» TO DO:
Only the lines from the top of the material through the line containing "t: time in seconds" should be restated, each one exactly.

» EXERCISE DATA:
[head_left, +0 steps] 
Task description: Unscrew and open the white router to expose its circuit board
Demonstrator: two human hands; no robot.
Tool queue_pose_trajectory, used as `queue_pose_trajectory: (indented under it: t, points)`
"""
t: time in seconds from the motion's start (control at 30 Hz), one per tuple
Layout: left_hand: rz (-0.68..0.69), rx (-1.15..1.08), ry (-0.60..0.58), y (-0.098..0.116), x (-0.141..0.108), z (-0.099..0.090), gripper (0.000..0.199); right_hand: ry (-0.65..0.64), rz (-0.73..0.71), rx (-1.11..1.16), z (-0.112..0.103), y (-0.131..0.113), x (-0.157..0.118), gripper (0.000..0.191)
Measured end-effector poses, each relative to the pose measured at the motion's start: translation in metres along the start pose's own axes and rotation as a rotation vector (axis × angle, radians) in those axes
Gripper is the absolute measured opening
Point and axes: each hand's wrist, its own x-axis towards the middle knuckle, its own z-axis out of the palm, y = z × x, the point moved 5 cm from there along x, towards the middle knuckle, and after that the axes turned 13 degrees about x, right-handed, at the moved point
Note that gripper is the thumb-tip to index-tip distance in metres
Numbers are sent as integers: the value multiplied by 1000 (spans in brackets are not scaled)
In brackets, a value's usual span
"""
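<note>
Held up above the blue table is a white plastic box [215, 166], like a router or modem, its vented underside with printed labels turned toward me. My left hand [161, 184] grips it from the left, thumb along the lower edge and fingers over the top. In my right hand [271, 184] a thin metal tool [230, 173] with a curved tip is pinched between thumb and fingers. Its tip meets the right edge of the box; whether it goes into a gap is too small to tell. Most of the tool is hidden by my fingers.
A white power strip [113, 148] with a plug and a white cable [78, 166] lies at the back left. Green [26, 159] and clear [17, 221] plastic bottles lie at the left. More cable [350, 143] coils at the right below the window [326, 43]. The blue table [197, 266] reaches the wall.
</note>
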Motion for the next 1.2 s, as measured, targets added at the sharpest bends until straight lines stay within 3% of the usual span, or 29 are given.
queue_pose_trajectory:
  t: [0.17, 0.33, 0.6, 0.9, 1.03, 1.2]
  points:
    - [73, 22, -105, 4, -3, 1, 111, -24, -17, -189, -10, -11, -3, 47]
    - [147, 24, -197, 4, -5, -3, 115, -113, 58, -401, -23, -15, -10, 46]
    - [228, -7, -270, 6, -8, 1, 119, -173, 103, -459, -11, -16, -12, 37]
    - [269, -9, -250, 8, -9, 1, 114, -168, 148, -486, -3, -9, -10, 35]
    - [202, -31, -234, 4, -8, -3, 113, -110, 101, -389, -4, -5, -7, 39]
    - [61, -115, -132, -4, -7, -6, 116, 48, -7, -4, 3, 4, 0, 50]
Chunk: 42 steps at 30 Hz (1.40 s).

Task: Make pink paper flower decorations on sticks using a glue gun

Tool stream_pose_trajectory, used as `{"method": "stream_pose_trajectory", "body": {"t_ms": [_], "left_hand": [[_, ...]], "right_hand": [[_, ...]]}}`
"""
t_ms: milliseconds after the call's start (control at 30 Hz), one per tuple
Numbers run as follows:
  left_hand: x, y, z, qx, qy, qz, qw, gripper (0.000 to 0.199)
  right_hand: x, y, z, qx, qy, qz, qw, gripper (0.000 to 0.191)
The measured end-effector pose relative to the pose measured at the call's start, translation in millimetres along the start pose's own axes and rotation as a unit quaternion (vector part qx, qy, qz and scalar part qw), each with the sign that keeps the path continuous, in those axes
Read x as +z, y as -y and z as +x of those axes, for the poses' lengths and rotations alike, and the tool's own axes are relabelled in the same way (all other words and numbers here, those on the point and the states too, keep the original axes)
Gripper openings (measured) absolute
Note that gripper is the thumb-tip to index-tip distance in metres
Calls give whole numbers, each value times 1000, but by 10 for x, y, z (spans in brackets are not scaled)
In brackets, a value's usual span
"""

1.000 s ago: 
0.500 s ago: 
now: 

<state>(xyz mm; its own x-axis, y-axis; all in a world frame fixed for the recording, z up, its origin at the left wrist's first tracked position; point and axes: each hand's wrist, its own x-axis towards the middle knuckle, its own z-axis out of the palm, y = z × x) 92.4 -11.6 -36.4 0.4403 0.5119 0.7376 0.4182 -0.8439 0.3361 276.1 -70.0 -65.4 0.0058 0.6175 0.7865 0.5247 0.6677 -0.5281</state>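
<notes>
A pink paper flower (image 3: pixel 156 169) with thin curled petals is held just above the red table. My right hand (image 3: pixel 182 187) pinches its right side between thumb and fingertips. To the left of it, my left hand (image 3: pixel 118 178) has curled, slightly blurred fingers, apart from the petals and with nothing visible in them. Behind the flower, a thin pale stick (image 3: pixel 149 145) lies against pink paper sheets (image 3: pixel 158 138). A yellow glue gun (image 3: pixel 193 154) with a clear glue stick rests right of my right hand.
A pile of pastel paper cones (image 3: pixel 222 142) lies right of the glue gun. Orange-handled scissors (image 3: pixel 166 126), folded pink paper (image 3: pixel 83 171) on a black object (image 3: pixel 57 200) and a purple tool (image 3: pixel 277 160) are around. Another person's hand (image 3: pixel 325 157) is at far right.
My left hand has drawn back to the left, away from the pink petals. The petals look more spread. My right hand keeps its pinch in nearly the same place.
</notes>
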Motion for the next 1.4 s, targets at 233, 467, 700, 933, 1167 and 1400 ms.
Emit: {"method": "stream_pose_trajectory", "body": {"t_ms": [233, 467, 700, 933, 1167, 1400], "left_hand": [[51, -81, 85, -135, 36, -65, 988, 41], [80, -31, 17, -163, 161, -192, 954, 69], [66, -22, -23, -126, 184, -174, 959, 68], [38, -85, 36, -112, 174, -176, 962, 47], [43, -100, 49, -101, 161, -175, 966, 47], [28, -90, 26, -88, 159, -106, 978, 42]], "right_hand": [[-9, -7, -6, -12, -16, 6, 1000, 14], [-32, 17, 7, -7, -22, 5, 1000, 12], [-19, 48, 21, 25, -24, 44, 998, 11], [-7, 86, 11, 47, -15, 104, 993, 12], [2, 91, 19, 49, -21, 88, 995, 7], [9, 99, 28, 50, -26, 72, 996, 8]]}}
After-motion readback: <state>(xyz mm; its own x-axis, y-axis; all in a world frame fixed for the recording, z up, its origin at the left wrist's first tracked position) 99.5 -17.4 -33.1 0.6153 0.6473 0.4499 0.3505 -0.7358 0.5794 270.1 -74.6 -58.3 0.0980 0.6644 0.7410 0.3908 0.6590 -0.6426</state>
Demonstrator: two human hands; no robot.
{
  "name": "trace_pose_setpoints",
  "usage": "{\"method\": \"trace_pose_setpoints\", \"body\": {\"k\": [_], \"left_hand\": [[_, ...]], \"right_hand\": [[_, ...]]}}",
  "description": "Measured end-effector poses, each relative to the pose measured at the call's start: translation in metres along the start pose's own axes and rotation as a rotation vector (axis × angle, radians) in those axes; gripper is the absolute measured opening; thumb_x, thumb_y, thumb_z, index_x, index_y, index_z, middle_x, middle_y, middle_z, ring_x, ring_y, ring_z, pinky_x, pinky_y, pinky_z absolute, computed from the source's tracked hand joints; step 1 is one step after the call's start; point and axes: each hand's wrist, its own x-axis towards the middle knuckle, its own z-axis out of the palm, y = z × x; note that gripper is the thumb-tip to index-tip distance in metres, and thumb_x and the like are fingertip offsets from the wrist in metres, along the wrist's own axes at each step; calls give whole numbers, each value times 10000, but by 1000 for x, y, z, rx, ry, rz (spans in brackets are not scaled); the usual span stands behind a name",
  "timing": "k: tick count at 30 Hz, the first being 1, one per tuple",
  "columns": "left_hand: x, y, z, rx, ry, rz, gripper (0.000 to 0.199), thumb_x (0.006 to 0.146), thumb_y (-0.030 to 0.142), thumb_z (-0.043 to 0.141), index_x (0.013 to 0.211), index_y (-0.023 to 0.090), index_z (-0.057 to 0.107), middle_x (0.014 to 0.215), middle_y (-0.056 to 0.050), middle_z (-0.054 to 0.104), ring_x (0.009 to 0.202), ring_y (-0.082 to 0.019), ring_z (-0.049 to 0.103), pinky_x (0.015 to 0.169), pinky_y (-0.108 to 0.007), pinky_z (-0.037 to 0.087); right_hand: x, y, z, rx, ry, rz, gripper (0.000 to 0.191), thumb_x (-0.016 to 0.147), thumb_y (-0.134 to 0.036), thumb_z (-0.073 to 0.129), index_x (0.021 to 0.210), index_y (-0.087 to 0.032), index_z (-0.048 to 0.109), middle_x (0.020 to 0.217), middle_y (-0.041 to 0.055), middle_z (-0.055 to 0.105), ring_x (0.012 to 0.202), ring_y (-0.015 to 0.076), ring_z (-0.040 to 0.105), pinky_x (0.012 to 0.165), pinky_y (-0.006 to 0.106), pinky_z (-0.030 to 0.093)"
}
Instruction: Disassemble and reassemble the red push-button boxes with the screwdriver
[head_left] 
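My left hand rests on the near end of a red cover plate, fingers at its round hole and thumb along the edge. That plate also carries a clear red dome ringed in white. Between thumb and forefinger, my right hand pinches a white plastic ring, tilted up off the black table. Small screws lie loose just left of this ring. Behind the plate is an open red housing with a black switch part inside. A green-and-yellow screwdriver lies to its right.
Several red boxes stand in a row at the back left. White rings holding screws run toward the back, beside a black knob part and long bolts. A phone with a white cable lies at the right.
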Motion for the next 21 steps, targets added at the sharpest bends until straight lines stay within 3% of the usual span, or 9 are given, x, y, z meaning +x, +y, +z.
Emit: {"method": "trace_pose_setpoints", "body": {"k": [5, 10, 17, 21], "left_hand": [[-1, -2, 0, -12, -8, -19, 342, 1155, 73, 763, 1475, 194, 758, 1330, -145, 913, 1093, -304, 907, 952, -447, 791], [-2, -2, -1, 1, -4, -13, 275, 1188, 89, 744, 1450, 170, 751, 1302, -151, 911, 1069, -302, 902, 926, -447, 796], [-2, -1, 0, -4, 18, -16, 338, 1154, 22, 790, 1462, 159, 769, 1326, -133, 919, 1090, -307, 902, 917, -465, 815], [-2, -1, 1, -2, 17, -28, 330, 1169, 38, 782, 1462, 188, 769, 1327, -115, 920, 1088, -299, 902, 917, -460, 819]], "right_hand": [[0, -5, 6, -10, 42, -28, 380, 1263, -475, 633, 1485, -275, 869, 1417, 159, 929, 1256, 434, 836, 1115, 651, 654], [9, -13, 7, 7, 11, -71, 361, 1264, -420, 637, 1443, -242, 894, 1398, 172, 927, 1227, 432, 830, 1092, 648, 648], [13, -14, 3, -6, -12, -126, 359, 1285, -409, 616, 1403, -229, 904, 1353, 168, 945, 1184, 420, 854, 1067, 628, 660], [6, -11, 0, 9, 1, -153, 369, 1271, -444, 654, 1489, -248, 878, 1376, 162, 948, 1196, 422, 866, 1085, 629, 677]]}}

» RESULT OF THE EXERCISE:
[head_left, +0 steps] 
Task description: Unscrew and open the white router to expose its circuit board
Demonstrator: two human hands; no robot.
Tool queue_pose_trajectory, used as `queue_pose_trajectory: (indented under it: t, points)`
"""
t: time in seconds from the motion's start (control at 30 Hz), one per tuple

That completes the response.